Un poco cerca, la fisiatra Elena Alcívar inclina su cabeza hacia la derecha para oír a una paciente. Lo hace porque casi no distingue los sonidos con su oído izquierdo. Esa discapacidad auditiva tampoco es un freno para su trabajo, como no lo es para Jorge Freire y Polo Carabajo. Junto a un grupo de camillas, ambos mantienen una intensa conversación, solo con sus manos.
Los dos tienen 56 años, son sordomudos y en 1982, en el gobierno de Oswaldo Hurtado, obtuvieron el título de auxiliares de Rehabilitación, en la Universidad Central. Desde entonces ayudan a la recuperación de pacientes con diferentes dolencias.
La supervisión de su oficio está a cargo de la fisioterapista María de Lourdes Cevallos. “La limitación es mental. Hay mucha gente que está completa y no hace nada bueno por la vida”. Y lo dice con convicción.
Ella padece un glaucoma congénito; nunca pudo ver con su ojo derecho. “A mis padres les dijeron que con dificultad terminaría la secundaria. Hoy tengo dos títulos: soy licenciada en Rehabilitación y tecnóloga en Órtesis y Prótesis”.
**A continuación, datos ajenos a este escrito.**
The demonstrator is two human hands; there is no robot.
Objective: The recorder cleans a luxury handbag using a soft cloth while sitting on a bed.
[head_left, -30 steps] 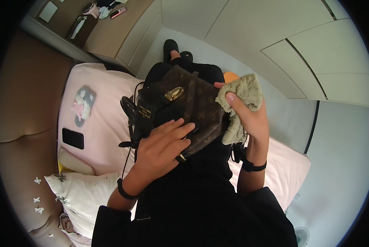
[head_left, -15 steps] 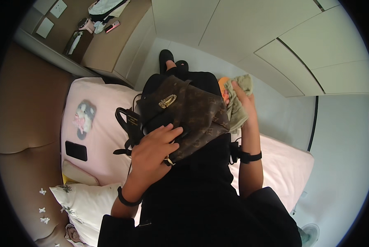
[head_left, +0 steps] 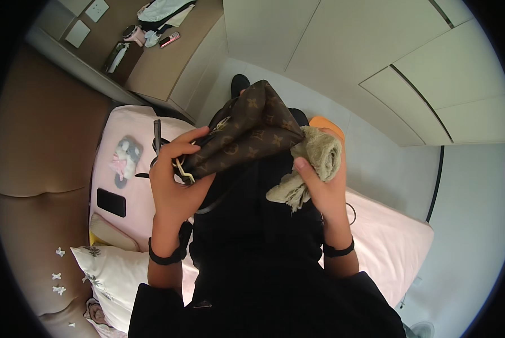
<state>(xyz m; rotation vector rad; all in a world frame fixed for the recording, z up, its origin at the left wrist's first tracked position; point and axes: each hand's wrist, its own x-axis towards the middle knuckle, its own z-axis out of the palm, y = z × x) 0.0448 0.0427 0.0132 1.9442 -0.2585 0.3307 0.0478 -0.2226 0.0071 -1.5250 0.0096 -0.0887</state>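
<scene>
A brown patterned leather handbag [head_left: 247,132] with gold-coloured fittings is tilted above my lap. My left hand [head_left: 176,177] grips its left end, thumb below and fingers over the top, near a gold clasp [head_left: 183,171]. Part of a dark strap or handle [head_left: 157,135] sticks out beyond that hand. In my right hand [head_left: 328,188] is a crumpled grey-green cloth [head_left: 315,158], held against the bag's right end with the thumb across it. Something orange [head_left: 327,124] shows behind the cloth; its kind is mostly hidden.
On the pink bedding [head_left: 376,236] at left lie a black phone [head_left: 111,202] and a grey-and-white plush item [head_left: 127,160]. A white pillow [head_left: 114,281] is nearer. Beyond stands a brown counter [head_left: 168,62] with a tissue box [head_left: 123,62]. Pale cabinets [head_left: 342,45] line the far side.
The bag has been turned and lifted, so its patterned side now faces up. My left hand has gone from lying on its front to gripping its end. The cloth has come inward and nearer.
</scene>
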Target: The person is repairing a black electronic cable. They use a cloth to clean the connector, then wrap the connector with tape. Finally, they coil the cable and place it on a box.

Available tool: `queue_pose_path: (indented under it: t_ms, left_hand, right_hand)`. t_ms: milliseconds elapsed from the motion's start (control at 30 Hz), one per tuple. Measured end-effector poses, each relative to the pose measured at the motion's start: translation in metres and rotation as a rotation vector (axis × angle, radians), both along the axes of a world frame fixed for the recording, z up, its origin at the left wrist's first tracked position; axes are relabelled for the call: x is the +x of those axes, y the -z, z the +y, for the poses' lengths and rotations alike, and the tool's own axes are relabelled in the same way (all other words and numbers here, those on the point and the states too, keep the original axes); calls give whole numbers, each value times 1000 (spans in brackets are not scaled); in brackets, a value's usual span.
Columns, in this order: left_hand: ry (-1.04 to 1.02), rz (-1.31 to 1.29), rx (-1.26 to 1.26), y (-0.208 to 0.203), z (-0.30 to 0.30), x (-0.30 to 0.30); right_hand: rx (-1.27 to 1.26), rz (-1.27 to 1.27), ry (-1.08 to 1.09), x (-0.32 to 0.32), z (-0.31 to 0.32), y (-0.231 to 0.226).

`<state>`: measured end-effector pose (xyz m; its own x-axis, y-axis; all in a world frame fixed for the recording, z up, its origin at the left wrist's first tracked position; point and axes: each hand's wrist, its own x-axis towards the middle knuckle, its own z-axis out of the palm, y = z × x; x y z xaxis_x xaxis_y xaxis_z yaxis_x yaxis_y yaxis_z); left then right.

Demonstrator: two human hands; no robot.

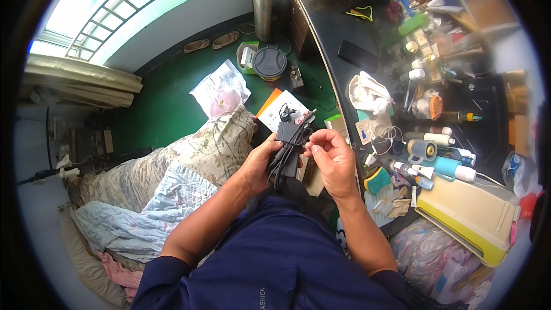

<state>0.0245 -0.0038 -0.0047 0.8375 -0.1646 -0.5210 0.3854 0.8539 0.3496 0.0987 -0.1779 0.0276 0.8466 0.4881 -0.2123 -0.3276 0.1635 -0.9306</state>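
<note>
A black power adapter (290, 132) with its black cable (276, 173) coiled around it is gripped in my left hand (258, 163), in front of my torso. The cable's strands are bundled across the adapter, and a loop hangs down at its lower end. On the bundle's right side, my right hand (334, 163) has thumb and fingers pinched together at the edge of the coil. What lies between those fingertips is too small to make out. Beyond the adapter, a white and orange printed sheet or box (285, 108) lies lower down.
A dark cluttered desk (359, 54) runs along the right, holding bottles, a sponge (376, 181), a white cable and a cream and green machine (468, 212). On the left is a bed with a patterned quilt (149, 195). A lidded bucket (269, 62) and shoes (226, 39) are on the green floor.
</note>
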Motion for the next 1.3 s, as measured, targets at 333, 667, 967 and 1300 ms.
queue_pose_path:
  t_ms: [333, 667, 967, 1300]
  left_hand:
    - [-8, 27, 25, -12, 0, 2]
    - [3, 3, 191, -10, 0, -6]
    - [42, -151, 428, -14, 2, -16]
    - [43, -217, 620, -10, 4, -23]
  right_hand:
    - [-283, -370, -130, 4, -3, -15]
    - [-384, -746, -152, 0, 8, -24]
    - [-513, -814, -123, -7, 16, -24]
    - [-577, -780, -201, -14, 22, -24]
Su colega Lucía Moreno tampoco se deja vencer por las dificultades. El maquillaje que usa oculta una ligera deformidad en su rostro. Es consecuencia del síndrome Parry-Romberg, un mal congénito que le causó una hemiatrofia facial, a más de inestabilidad del sistema inmune y ligeros problemas cardiacos. E n ocasiones la enfermedad la debilita, pero se sobrepone para atender a parte de los 240 pacientes que pasan por esta sala cada día. “Aquí han llegado personas con parálisis por infartos cerebrales y los hemos visto salir caminando, recuperando su independencia. Esa es la mejor recompensa a nuestro trabajo”.
En contexto. Más de 1 000 millones de personas viven con algún tipo de discapacidad en el mundo. El Informe Mundial sobre la Discapacidad revela que la tasa de empleo para ellos es de 37%, mientras que para quienes no padecen ninguna discapacidad supera el 48%.